Though largely useless when it comes to technology more modern than a Rolodex, some members of Congress are determined to at least make the attempt.
In late March, a pair of prominent House Democrats, Reps. Anna Eshoo (CA-18) and Tom Malinowski (NJ-7), reintroduced their co-sponsored Protecting Americans from Dangerous Algorithms Act, which would “hold large social media platforms accountable for their algorithmic amplification of harmful, radicalizing content that leads to offline violence.”
“When social media companies amplify extreme and misleading content on their platforms, the consequences can be deadly, as we saw on January 6th. It’s time for Congress to step in and hold these platforms accountable.” Rep. Eshoo said in a press statement. “That’s why I’m proud to partner with Rep. Malinowski to narrowly amend Section 230 of the Communications Decency Act, the law that immunizes tech companies from legal liability associated with user generated content, so that companies are liable if their algorithms amplify misinformation that leads to offline violence.”
In effect the Act would hold a social media company liable if its algorithm is used to “amplify or recommend content directly relevant to a case involving interference with civil rights (42 U.S.C. 1985); neglect to prevent interference with civil rights (42 U.S.C. 1986); and in cases involving acts of international terrorism (18 U.S.C. 2333).”
Should this Act make it into law, it could prove a valuable stick with which to motivate recalcitrant social media CEOs but Dr. Nonnecke insists that more research into how these algorithms function in the real world is necessary before we go back to beating those particular dead horses. It might even help legislators craft more effective tech laws in the future.

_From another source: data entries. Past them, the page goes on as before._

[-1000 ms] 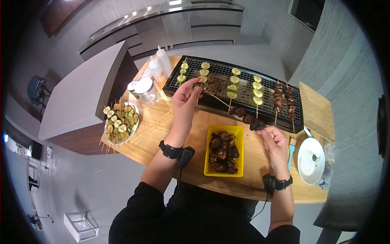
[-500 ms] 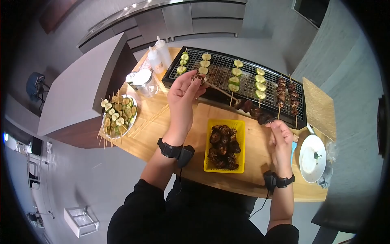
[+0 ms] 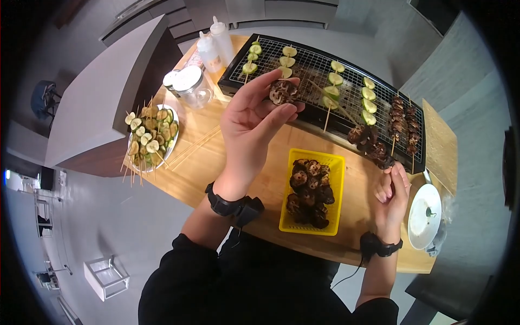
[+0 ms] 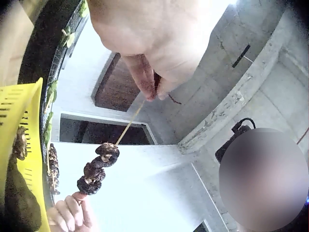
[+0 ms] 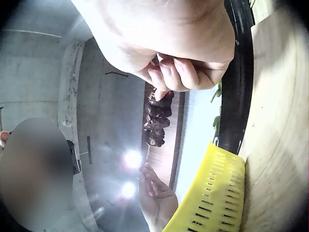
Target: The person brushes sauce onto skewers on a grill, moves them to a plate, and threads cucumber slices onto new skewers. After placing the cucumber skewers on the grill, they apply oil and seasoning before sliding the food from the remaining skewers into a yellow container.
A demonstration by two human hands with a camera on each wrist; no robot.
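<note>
In the head view my left hand pinches a dark, cracked-top mushroom between thumb and fingers. My right hand grips the lower end of a wooden skewer that has several dark mushrooms threaded on its near half. Its bare tip points up and left, close beside the mushroom in my left hand. The left wrist view has the bare stick running up toward my left fingertips. Below both hands, a yellow basket on the wooden table holds more dark mushrooms.
Behind the hands stands a black grill bearing zucchini skewers and two mushroom skewers. At left are a plate of zucchini skewers, loose sticks, a jar and squeeze bottles. A white bowl sits at right.
My right hand and the skewer have moved right, and the skewer tip has come away from the left-hand mushroom. The left hand has risen nearer the head camera, which has shifted too.
</note>
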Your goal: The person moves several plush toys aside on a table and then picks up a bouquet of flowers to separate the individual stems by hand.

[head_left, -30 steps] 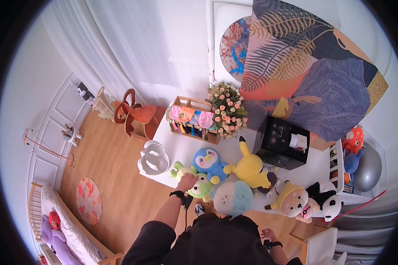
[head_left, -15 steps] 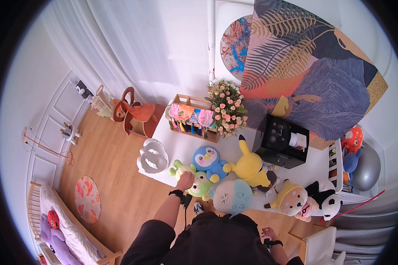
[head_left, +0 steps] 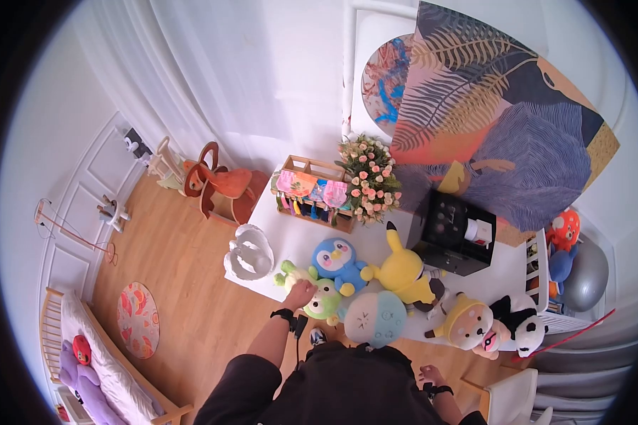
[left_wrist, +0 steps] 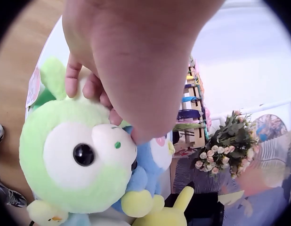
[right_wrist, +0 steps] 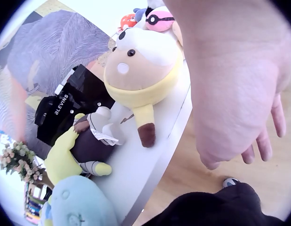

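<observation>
In the head view my left hand (head_left: pixel 302 293) is on a light green plush toy (head_left: pixel 324 302) at the table's front edge. The left wrist view shows its fingers (left_wrist: pixel 73 77) curled about the toy's body behind the big round head, which has white eye patches. A blue penguin plush (head_left: pixel 340 265) sits right beside it, and a pale blue and white plush (head_left: pixel 374 319) lies to the right. My right hand (head_left: pixel 428 375) hangs beside the table with loosely bent fingers and holds nothing. Nearest to it in the right wrist view is a yellow-hooded plush (right_wrist: pixel 141 66).
On the white table (head_left: pixel 271 287) stand a white ring-shaped basket (head_left: pixel 264 263), a wooden rack (head_left: pixel 344 223), pink flowers (head_left: pixel 368 177), a yellow plush (head_left: pixel 398 273) and a black box (head_left: pixel 446 258). A panda plush (head_left: pixel 530 333) sits at the right end, near a white chair (head_left: pixel 514 389).
The head view has shifted slightly. My left hand stays on the green plush toy, and the right hand still hangs beside the table.
</observation>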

“Having transparency and accountability benefits not only the public but I think it also benefits the platform,” she said. “If there's more research on what's actually happening on their system that research can be used to inform appropriate legislation regulation platforms don't want to be in a position where there's legislation or regulation proposed at the federal level that completely misses the mark.”
“There's precedent for collaboration like this: Social Science One between Facebook and researchers,” Nonnecke continued. In order for us to address these issues around algorithmic amplification, we need more research and we need this trusted independent research to better understand what's happening.”